• **WORK TASK**: Report each line of the data that includes the word "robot".

======== MATERIAL FOR THE TASK

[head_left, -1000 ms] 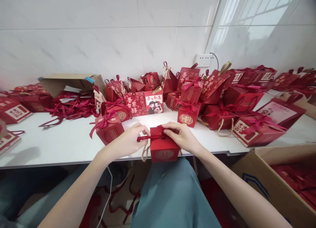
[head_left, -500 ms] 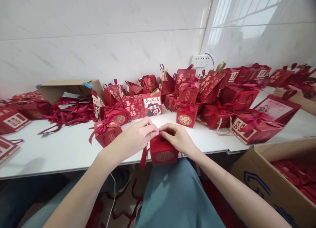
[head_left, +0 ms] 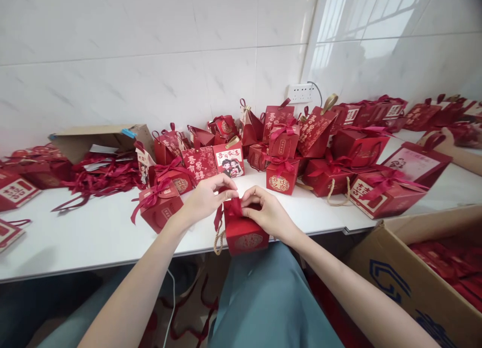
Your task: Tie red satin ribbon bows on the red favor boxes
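Note:
A small red gift box (head_left: 246, 236) with a gold round emblem sits at the table's front edge, right before me. My left hand (head_left: 211, 197) pinches a red ribbon (head_left: 235, 206) above the box top, fingers closed. From the other side my right hand (head_left: 265, 210) grips the same ribbon, thumb and fingertips together, close over the lid. A twisted rope handle (head_left: 219, 237) hangs down the box's left side. How the ribbon loops between the fingertips is partly hidden.
Finished-looking bowed boxes (head_left: 160, 207) stand left and behind. Loose ribbons (head_left: 109, 172) spill from a tipped carton (head_left: 101, 132). A large cardboard box (head_left: 391, 272) with red contents is at the right, below the table (head_left: 75, 242). Another person's hand (head_left: 439, 139) shows far right.
My left hand has drawn back slightly left, and a raised piece of ribbon now shows between my hands. The rope handle is more visible. The view has shifted slightly.

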Tool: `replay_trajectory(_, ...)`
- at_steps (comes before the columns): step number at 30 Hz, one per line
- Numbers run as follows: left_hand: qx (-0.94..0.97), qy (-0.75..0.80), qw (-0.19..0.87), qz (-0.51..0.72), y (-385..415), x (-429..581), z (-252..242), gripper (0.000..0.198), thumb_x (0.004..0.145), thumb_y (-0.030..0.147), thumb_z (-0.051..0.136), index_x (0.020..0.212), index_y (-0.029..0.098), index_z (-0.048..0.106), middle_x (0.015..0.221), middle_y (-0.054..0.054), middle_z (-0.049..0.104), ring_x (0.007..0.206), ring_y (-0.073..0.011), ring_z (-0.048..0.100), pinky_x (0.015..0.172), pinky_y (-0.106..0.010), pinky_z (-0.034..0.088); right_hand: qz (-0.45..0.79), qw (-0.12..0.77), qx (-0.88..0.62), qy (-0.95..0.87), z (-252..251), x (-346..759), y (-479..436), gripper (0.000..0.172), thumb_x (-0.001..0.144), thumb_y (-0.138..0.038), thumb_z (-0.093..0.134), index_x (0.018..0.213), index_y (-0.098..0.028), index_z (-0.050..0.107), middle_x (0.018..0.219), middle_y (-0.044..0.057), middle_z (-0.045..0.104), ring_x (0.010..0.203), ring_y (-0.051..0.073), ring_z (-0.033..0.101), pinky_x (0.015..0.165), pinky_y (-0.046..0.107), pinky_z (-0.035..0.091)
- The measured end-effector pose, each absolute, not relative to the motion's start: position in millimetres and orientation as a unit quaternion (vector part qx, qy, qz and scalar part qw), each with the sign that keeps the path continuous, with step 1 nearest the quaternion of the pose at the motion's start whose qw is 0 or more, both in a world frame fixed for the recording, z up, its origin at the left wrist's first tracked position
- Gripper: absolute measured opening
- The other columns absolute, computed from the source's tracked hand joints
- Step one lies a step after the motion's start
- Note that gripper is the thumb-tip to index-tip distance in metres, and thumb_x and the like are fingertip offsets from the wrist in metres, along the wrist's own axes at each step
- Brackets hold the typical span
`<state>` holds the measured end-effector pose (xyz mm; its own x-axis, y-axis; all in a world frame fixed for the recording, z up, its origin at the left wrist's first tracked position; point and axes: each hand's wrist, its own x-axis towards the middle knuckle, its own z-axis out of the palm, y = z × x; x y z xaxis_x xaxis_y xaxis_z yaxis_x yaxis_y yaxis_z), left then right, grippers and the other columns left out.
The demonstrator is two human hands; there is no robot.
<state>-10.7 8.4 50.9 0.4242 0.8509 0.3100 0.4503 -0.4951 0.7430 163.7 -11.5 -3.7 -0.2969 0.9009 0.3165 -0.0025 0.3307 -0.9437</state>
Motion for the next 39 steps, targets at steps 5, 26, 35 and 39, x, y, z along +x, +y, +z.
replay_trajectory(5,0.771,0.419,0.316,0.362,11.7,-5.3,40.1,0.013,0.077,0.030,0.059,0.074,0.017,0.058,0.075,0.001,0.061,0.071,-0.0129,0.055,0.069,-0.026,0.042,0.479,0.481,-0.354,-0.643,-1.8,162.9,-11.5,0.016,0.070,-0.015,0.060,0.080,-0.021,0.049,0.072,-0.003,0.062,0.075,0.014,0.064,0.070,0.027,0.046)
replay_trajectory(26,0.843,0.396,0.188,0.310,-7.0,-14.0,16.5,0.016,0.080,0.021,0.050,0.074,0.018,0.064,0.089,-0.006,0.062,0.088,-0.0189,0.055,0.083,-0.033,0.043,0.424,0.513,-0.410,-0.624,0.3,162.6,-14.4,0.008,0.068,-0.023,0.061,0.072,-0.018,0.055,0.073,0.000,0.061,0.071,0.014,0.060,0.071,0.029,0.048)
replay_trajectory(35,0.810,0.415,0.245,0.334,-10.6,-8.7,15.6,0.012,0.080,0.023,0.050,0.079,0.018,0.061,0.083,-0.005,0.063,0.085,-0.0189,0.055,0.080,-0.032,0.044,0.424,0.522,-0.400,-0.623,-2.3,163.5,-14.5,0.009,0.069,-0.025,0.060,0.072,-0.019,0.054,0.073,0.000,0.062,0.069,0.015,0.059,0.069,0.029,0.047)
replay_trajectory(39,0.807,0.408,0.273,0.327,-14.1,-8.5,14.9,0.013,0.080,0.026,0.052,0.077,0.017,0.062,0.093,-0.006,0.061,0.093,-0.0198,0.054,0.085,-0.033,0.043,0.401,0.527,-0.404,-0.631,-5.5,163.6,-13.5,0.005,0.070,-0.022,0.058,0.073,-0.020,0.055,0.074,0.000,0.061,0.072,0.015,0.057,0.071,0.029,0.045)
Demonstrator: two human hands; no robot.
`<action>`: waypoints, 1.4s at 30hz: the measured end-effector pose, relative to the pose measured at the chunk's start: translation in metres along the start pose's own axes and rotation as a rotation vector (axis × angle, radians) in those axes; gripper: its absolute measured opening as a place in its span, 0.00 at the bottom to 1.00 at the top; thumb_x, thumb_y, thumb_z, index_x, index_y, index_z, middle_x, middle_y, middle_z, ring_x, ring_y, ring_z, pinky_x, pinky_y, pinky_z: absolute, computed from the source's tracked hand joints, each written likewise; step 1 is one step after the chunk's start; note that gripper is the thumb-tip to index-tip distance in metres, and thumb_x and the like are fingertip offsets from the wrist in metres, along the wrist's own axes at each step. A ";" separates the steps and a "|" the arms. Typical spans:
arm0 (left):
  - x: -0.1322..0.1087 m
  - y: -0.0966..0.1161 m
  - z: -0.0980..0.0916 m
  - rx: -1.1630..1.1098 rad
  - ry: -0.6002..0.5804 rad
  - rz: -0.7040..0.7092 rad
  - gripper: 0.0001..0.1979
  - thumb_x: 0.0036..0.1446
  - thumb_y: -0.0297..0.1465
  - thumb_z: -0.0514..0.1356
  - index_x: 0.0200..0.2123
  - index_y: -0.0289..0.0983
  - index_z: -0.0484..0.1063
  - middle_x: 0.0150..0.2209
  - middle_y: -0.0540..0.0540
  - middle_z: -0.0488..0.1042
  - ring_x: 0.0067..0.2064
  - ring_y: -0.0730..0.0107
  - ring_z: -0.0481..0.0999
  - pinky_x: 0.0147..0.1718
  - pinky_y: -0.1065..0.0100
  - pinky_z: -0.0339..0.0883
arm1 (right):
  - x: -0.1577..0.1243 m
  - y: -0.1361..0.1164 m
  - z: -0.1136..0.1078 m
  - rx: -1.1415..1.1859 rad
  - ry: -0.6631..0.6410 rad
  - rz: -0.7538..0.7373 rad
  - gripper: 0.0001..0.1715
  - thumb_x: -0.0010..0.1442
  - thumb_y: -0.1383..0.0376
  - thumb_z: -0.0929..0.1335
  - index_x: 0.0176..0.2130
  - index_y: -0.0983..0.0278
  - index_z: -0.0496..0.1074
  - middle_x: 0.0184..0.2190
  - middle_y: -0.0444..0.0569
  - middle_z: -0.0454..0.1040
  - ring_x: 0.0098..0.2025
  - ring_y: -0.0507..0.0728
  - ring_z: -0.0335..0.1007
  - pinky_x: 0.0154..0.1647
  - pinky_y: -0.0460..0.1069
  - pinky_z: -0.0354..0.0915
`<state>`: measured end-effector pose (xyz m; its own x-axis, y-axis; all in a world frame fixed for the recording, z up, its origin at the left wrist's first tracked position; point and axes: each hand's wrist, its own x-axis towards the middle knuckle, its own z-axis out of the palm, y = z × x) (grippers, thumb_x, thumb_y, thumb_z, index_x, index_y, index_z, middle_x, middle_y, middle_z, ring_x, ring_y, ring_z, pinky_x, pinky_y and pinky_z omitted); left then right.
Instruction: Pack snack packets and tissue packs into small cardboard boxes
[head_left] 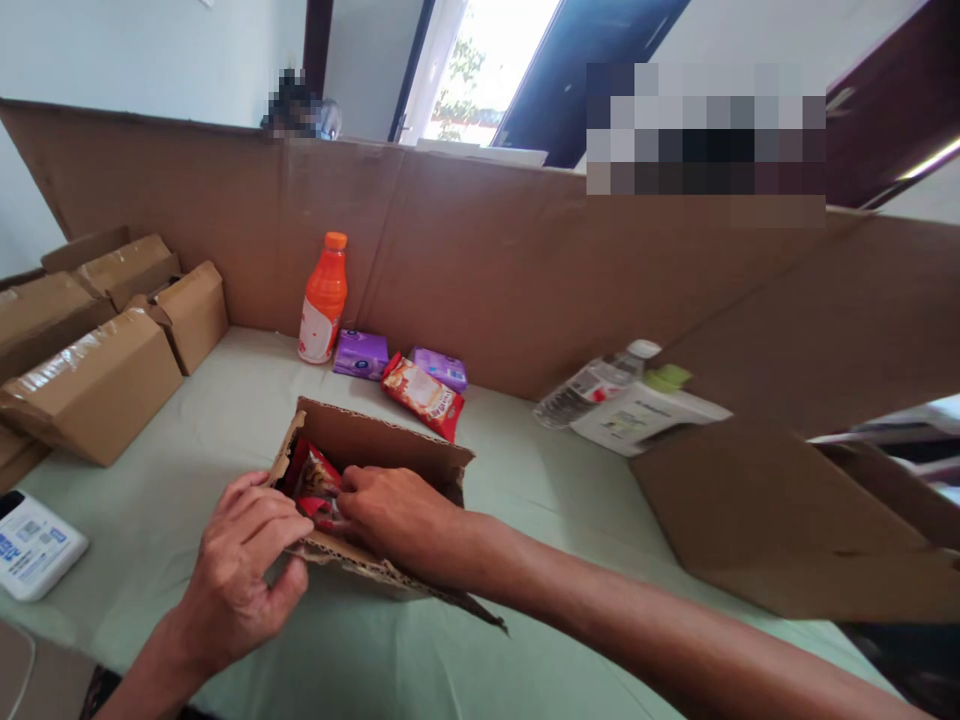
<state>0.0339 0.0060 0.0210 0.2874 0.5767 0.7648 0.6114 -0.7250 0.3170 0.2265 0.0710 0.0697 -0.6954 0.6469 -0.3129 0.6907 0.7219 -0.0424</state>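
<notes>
A small open cardboard box (pixel 390 445) lies on the pale green table cover (pixel 525 520), its opening toward me. A red snack packet (pixel 315 482) sits in the opening. My right hand (pixel 397 515) reaches into the box, fingers closed on the packet. My left hand (pixel 244 565) curls round the near flap of the box, fingers bent against the cardboard edge. Just behind the box lies a second red snack packet (pixel 424 395).
An orange drink bottle (pixel 324 300) stands at the back, two purple packets (pixel 361 353) beside it. Taped cardboard parcels (pixel 97 385) are stacked left. A clear bottle (pixel 596 385) and white box (pixel 645 415) lie right, near flat cardboard (pixel 780 520). A white device (pixel 34 545) sits at the near left.
</notes>
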 end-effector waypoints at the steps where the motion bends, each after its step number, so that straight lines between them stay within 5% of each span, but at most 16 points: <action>1: 0.000 0.000 0.000 -0.004 -0.002 -0.002 0.13 0.54 0.19 0.57 0.40 0.39 0.73 0.35 0.49 0.79 0.39 0.67 0.79 0.54 0.54 0.71 | -0.003 0.003 -0.001 -0.001 0.020 -0.022 0.12 0.67 0.63 0.67 0.42 0.65 0.80 0.42 0.56 0.78 0.41 0.61 0.75 0.39 0.51 0.63; 3: -0.002 0.001 -0.001 -0.015 -0.003 0.009 0.13 0.55 0.19 0.57 0.40 0.39 0.73 0.35 0.49 0.79 0.39 0.67 0.79 0.52 0.54 0.72 | -0.018 0.012 -0.003 0.079 0.126 -0.060 0.11 0.67 0.64 0.67 0.41 0.64 0.80 0.42 0.55 0.79 0.43 0.60 0.75 0.44 0.52 0.64; 6: -0.009 0.000 -0.005 -0.030 0.061 0.031 0.16 0.55 0.18 0.58 0.45 0.39 0.73 0.39 0.46 0.78 0.43 0.65 0.79 0.51 0.55 0.75 | -0.061 0.032 0.005 0.308 0.539 0.031 0.14 0.69 0.62 0.64 0.40 0.60 0.79 0.41 0.52 0.79 0.44 0.59 0.76 0.47 0.53 0.67; 8: -0.018 -0.003 -0.008 -0.014 0.151 -0.003 0.21 0.55 0.17 0.60 0.50 0.39 0.72 0.46 0.43 0.76 0.48 0.63 0.78 0.51 0.57 0.75 | -0.097 0.044 0.027 0.414 0.879 0.198 0.13 0.69 0.59 0.64 0.38 0.57 0.78 0.41 0.51 0.80 0.44 0.60 0.77 0.49 0.55 0.69; 10: -0.030 -0.010 -0.009 0.021 0.200 -0.088 0.25 0.56 0.18 0.62 0.56 0.39 0.69 0.51 0.41 0.74 0.53 0.61 0.76 0.53 0.59 0.74 | -0.128 0.050 0.066 0.500 1.078 0.370 0.09 0.66 0.57 0.67 0.38 0.55 0.77 0.41 0.49 0.81 0.44 0.61 0.78 0.49 0.56 0.72; 13: -0.048 -0.022 -0.002 0.034 0.121 -0.287 0.27 0.60 0.27 0.63 0.61 0.40 0.65 0.56 0.39 0.73 0.57 0.57 0.75 0.56 0.55 0.72 | -0.151 0.043 0.138 0.735 0.974 0.501 0.11 0.63 0.55 0.69 0.42 0.56 0.78 0.43 0.52 0.81 0.45 0.63 0.79 0.44 0.55 0.76; 15: -0.056 -0.027 0.008 -0.043 0.020 -0.434 0.29 0.62 0.36 0.62 0.64 0.39 0.62 0.59 0.36 0.71 0.58 0.53 0.74 0.56 0.53 0.72 | -0.145 0.027 0.181 0.866 0.883 0.518 0.23 0.63 0.52 0.69 0.55 0.56 0.73 0.50 0.55 0.79 0.44 0.63 0.80 0.41 0.55 0.78; 19: -0.055 -0.031 0.028 -0.213 -0.005 -0.562 0.31 0.64 0.44 0.60 0.65 0.38 0.61 0.60 0.34 0.71 0.59 0.53 0.75 0.55 0.55 0.73 | -0.099 -0.004 0.218 0.882 0.780 0.496 0.41 0.63 0.52 0.69 0.69 0.57 0.57 0.61 0.61 0.70 0.50 0.67 0.77 0.47 0.59 0.76; 25: -0.039 -0.035 0.025 -0.078 0.059 -0.450 0.23 0.63 0.39 0.62 0.59 0.41 0.69 0.57 0.38 0.72 0.58 0.56 0.75 0.56 0.54 0.72 | -0.050 0.005 0.184 0.681 0.997 0.526 0.45 0.65 0.52 0.67 0.71 0.63 0.49 0.66 0.63 0.63 0.66 0.69 0.62 0.61 0.64 0.66; 29: -0.029 -0.040 0.017 -0.026 0.015 -0.393 0.13 0.63 0.38 0.61 0.47 0.39 0.76 0.56 0.40 0.73 0.54 0.58 0.77 0.53 0.56 0.74 | -0.056 0.020 0.157 0.527 1.030 0.388 0.33 0.68 0.54 0.65 0.67 0.59 0.59 0.67 0.59 0.62 0.66 0.67 0.61 0.63 0.64 0.64; 33: -0.015 -0.043 0.010 -0.030 -0.077 -0.509 0.13 0.63 0.41 0.59 0.35 0.38 0.76 0.50 0.42 0.75 0.48 0.60 0.78 0.48 0.61 0.75 | -0.059 0.026 0.140 0.373 1.047 0.299 0.25 0.68 0.52 0.66 0.59 0.58 0.68 0.62 0.57 0.68 0.61 0.67 0.67 0.56 0.63 0.68; 35: -0.006 -0.047 0.007 -0.038 -0.137 -0.565 0.14 0.61 0.42 0.60 0.42 0.39 0.75 0.50 0.42 0.75 0.49 0.59 0.78 0.49 0.59 0.75 | -0.057 0.032 0.132 0.338 1.041 0.314 0.30 0.66 0.49 0.67 0.62 0.58 0.64 0.59 0.58 0.71 0.58 0.67 0.70 0.54 0.63 0.70; 37: 0.003 -0.054 0.005 -0.045 -0.202 -0.570 0.25 0.58 0.41 0.62 0.58 0.41 0.68 0.56 0.41 0.72 0.57 0.54 0.75 0.56 0.52 0.71 | -0.054 0.042 0.121 0.313 1.028 0.344 0.44 0.63 0.43 0.67 0.69 0.58 0.55 0.62 0.61 0.67 0.61 0.70 0.67 0.55 0.66 0.69; 40: 0.018 -0.067 0.001 -0.052 -0.335 -0.497 0.45 0.53 0.42 0.65 0.70 0.41 0.50 0.72 0.36 0.52 0.71 0.45 0.55 0.66 0.43 0.56 | -0.049 0.060 0.107 0.263 0.986 0.283 0.61 0.58 0.35 0.67 0.74 0.59 0.39 0.70 0.65 0.53 0.68 0.74 0.56 0.60 0.70 0.64; 42: 0.027 -0.075 0.000 -0.083 -0.423 -0.457 0.49 0.52 0.43 0.66 0.71 0.40 0.46 0.74 0.35 0.44 0.73 0.44 0.48 0.68 0.42 0.51 | -0.047 0.071 0.101 0.246 0.962 0.195 0.64 0.57 0.35 0.67 0.74 0.58 0.35 0.70 0.65 0.52 0.69 0.74 0.54 0.61 0.70 0.63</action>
<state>-0.0042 0.0756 0.0181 0.2880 0.9220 0.2589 0.6872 -0.3873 0.6146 0.3281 0.0668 -0.0147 -0.3557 0.7502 0.5574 0.7558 0.5818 -0.3007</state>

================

• **ANSWER TO THIS TASK**:
The demonstrator is two human hands; there is no robot.
Demonstrator: two human hands; no robot.

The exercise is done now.